= Problem to solve =
Produce an exact copy of the first line of the data below and each line after it, please, up to and including the one with "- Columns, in".

= Input data =
------------------------------

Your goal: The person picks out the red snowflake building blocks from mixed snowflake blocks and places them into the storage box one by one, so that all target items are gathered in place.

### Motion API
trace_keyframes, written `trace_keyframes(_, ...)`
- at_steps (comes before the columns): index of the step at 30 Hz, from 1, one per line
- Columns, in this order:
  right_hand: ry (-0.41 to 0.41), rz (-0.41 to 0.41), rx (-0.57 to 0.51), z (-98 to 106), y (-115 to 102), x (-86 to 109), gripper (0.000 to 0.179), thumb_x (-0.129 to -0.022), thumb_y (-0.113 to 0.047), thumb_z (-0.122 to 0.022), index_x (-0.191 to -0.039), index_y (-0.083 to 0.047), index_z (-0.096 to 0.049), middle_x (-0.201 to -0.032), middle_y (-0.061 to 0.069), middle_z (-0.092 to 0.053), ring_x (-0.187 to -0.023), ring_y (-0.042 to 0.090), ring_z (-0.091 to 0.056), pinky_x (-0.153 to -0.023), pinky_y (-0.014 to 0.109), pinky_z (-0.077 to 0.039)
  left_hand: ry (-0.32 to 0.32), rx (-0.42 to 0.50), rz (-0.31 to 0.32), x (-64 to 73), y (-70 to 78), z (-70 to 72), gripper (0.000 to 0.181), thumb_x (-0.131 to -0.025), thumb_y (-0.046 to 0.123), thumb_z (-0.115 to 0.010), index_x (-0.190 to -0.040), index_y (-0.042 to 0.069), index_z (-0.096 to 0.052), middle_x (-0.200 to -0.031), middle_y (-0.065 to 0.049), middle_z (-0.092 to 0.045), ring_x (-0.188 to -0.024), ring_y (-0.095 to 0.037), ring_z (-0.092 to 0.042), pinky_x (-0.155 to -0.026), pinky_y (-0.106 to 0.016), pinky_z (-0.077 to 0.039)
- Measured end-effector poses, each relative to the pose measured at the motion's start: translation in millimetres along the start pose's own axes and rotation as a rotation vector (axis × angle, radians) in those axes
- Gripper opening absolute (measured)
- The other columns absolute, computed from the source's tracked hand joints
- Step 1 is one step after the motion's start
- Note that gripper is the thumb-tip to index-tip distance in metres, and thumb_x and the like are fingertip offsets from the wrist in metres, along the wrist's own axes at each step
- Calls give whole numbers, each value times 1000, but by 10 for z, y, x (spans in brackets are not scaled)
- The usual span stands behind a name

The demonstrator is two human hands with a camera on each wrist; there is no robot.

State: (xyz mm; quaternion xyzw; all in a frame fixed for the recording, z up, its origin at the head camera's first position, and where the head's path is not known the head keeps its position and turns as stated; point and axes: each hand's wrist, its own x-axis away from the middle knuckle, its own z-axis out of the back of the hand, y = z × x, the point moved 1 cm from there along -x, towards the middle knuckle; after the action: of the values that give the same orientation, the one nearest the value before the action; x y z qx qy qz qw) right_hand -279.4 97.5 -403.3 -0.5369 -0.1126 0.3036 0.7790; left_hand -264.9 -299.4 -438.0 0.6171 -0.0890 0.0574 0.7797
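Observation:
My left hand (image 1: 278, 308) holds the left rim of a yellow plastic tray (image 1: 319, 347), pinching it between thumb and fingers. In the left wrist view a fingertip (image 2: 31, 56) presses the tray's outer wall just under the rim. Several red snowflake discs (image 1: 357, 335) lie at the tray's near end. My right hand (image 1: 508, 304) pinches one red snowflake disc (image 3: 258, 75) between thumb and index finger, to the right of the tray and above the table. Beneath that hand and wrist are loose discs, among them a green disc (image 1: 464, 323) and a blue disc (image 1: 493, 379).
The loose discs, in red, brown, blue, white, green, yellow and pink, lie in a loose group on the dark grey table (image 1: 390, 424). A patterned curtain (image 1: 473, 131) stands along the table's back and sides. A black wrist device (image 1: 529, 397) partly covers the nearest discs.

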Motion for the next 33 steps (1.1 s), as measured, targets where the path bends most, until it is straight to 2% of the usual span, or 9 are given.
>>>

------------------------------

= Result below =
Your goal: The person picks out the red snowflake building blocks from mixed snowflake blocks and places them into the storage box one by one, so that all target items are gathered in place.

### Motion API
trace_keyframes, written `trace_keyframes(_, ...)`
- at_steps (comes before the columns): index of the step at 30 Hz, from 1, one per line
- Columns, in this order:

No more output remains.